Each record must be repeated exactly as it stands.

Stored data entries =
-- Opening Marker --
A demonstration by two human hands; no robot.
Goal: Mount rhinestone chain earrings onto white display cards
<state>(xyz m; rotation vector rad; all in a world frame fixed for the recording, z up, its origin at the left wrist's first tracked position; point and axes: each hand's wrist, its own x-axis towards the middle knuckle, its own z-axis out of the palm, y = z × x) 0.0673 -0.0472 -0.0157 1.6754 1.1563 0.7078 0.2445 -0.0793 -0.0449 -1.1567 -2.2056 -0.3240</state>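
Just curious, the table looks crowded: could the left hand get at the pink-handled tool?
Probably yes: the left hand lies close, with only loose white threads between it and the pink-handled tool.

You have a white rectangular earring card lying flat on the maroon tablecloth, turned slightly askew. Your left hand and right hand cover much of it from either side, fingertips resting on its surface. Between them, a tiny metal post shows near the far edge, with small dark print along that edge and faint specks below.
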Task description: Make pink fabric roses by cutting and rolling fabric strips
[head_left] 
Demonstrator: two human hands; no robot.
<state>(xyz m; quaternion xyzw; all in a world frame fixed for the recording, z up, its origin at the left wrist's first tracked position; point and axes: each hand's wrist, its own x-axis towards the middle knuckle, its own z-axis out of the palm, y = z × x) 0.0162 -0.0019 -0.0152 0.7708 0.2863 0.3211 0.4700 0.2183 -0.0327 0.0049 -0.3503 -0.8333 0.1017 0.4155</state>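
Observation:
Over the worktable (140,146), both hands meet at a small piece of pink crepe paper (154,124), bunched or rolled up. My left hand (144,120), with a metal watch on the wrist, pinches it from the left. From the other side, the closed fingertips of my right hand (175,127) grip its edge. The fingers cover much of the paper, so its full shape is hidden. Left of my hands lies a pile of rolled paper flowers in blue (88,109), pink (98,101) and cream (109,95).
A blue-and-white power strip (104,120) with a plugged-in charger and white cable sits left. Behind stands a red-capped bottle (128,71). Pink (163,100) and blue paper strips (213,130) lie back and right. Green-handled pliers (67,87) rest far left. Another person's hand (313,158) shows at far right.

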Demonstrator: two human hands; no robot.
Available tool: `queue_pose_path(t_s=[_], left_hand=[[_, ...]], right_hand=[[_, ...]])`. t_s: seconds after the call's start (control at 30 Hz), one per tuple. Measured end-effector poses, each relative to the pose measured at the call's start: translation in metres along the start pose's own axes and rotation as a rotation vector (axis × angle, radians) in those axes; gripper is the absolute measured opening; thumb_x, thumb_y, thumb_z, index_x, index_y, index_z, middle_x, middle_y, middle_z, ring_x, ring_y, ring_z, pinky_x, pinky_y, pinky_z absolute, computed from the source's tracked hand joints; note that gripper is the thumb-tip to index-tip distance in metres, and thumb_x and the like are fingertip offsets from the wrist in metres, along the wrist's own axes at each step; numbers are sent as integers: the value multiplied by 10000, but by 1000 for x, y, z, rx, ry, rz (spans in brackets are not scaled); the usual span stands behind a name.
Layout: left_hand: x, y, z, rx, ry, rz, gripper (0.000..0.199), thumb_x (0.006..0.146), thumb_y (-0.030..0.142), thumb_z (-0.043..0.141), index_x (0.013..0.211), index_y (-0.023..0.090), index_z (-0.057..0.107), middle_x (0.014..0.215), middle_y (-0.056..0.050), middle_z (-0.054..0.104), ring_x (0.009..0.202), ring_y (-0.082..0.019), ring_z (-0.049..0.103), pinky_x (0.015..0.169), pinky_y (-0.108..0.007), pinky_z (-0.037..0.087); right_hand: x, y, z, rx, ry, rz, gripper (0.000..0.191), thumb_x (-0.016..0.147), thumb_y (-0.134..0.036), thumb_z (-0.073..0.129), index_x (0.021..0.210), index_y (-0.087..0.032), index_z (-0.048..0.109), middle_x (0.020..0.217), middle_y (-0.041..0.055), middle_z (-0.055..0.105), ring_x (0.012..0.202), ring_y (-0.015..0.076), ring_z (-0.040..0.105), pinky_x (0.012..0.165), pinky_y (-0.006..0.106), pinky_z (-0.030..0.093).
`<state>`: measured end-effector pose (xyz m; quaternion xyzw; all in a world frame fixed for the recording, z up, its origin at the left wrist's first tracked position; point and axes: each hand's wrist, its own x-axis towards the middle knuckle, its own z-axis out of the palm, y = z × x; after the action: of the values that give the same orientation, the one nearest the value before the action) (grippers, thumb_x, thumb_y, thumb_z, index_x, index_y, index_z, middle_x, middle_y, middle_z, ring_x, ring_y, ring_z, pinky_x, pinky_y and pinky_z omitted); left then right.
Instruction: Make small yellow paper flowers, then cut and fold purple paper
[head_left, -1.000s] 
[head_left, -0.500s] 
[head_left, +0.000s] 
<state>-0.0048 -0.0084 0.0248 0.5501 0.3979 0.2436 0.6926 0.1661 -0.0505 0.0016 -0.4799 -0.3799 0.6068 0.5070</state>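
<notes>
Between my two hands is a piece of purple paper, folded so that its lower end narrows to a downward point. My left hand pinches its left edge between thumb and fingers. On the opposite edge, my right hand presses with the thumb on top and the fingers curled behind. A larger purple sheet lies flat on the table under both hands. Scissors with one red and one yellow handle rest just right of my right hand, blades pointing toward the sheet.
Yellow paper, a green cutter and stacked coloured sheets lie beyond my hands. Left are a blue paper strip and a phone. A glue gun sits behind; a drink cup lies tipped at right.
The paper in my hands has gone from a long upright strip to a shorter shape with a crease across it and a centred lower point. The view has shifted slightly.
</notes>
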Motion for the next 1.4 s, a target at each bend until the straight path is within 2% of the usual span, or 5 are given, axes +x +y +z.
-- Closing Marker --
ANSWER SECTION =
A demonstration by two human hands; no robot.
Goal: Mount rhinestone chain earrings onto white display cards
<state>(xyz m; rotation vector rad; all in a world frame fixed for the recording, z up, its origin at the left wrist's first tracked position; point and axes: each hand's wrist, its own x-axis towards the middle knuckle, its own z-axis out of the palm, y = z × x) 0.0673 -0.0472 -0.0157 1.6754 1.1563 0.7078 0.2445 -0.0793 -0.0449 -1.1567 -2.2056 -0.3240</state>
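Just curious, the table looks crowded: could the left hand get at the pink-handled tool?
Probably yes: the left hand lies close, with only loose white threads between it and the pink-handled tool.

You have a white rectangular earring card lying flat on the maroon tablecloth, turned slightly askew. Your left hand and right hand cover much of it from either side, fingertips resting on its surface. Between them, a tiny metal post shows near the far edge, with small dark print along that edge and faint specks below.
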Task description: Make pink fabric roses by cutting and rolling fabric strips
[head_left] 
Demonstrator: two human hands; no robot.
<state>(xyz m; quaternion xyzw; all in a world frame fixed for the recording, z up, its origin at the left wrist's first tracked position; point and axes: each hand's wrist, its own x-axis towards the middle knuckle, its own z-axis out of the palm, y = z × x) 0.0162 -0.0019 -0.0152 0.7708 0.2863 0.3211 0.4700 0.2183 -0.0327 0.0049 -0.3503 -0.8333 0.1017 0.4155</state>
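Observation:
Over the worktable (140,146), both hands meet at a small piece of pink crepe paper (154,124), bunched or rolled up. My left hand (144,120), with a metal watch on the wrist, pinches it from the left. From the other side, the closed fingertips of my right hand (175,127) grip its edge. The fingers cover much of the paper, so its full shape is hidden. Left of my hands lies a pile of rolled paper flowers in blue (88,109), pink (98,101) and cream (109,95).
A blue-and-white power strip (104,120) with a plugged-in charger and white cable sits left. Behind stands a red-capped bottle (128,71). Pink (163,100) and blue paper strips (213,130) lie back and right. Green-handled pliers (67,87) rest far left. Another person's hand (313,158) shows at far right.
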
Demonstrator: two human hands; no robot.
Available tool: `queue_pose_path(t_s=[_], left_hand=[[_, ...]], right_hand=[[_, ...]])`. t_s: seconds after the call's start (control at 30 Hz), one per tuple. Measured end-effector poses, each relative to the pose measured at the call's start: translation in metres along the start pose's own axes and rotation as a rotation vector (axis × angle, radians) in those axes; gripper is the absolute measured opening; thumb_x, thumb_y, thumb_z, index_x, index_y, index_z, middle_x, middle_y, middle_z, ring_x, ring_y, ring_z, pinky_x, pinky_y, pinky_z absolute, computed from the source's tracked hand joints; note that gripper is the thumb-tip to index-tip distance in metres, and thumb_x and the like are fingertip offsets from the wrist in metres, along the wrist's own axes at each step; numbers are sent as integers: the value multiplied by 10000, but by 1000 for x, y, z, rx, ry, rz (spans in brackets are not scaled); the usual span stands behind a name.
Layout: left_hand: x, y, z, rx, ry, rz, gripper (0.000..0.199), thumb_x (0.006..0.146), thumb_y (-0.030..0.142), thumb_z (-0.043..0.141), index_x (0.013..0.211), index_y (-0.023..0.090), index_z (-0.057..0.107), middle_x (0.014..0.215), middle_y (-0.056..0.050), middle_z (-0.054..0.104), ring_x (0.009..0.202), ring_y (-0.082..0.019), ring_z (-0.049..0.103), pinky_x (0.015..0.169), pinky_y (-0.108..0.007), pinky_z (-0.037..0.087); right_hand: x, y, z, rx, ry, rz, gripper (0.000..0.191), thumb_x (-0.016..0.147), thumb_y (-0.134..0.036), thumb_z (-0.073..0.129), index_x (0.021..0.210), index_y (-0.087..0.032), index_z (-0.048..0.109), middle_x (0.020..0.217), middle_y (-0.041..0.055), middle_z (-0.055..0.105), ring_x (0.012..0.202), ring_y (-0.015..0.076), ring_z (-0.040..0.105), pinky_x (0.012..0.165), pinky_y (-0.006..0.106), pinky_z (-0.030..0.093).
`<state>`: measured end-effector pose (xyz m; quaternion xyzw; all in a world frame fixed for the recording, z up, its origin at the left wrist's first tracked position; point and axes: each hand's wrist, its own x-axis towards the middle knuckle, its own z-axis out of the palm, y = z × x; after the action: of the values that give the same orientation, the one nearest the value before the action) (grippers, thumb_x, thumb_y, thumb_z, index_x, index_y, index_z, middle_x, middle_y, middle_z, ring_x, ring_y, ring_z, pinky_x, pinky_y and pinky_z omitted); left then right.
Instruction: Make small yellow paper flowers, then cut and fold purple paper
[head_left, -1.000s] 
[head_left, -0.500s] 
[head_left, +0.000s] 
<state>-0.0048 -0.0084 0.0248 0.5501 0.3979 0.2436 0.6926 0.1661 -0.0505 0.0016 -0.4799 -0.3799 0.6068 0.5070</state>
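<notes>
Between my two hands is a piece of purple paper, folded so that its lower end narrows to a downward point. My left hand pinches its left edge between thumb and fingers. On the opposite edge, my right hand presses with the thumb on top and the fingers curled behind. A larger purple sheet lies flat on the table under both hands. Scissors with one red and one yellow handle rest just right of my right hand, blades pointing toward the sheet.
Yellow paper, a green cutter and stacked coloured sheets lie beyond my hands. Left are a blue paper strip and a phone. A glue gun sits behind; a drink cup lies tipped at right.
The paper in my hands has gone from a long upright strip to a shorter shape with a crease across it and a centred lower point. The view has shifted slightly.
</notes>
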Motion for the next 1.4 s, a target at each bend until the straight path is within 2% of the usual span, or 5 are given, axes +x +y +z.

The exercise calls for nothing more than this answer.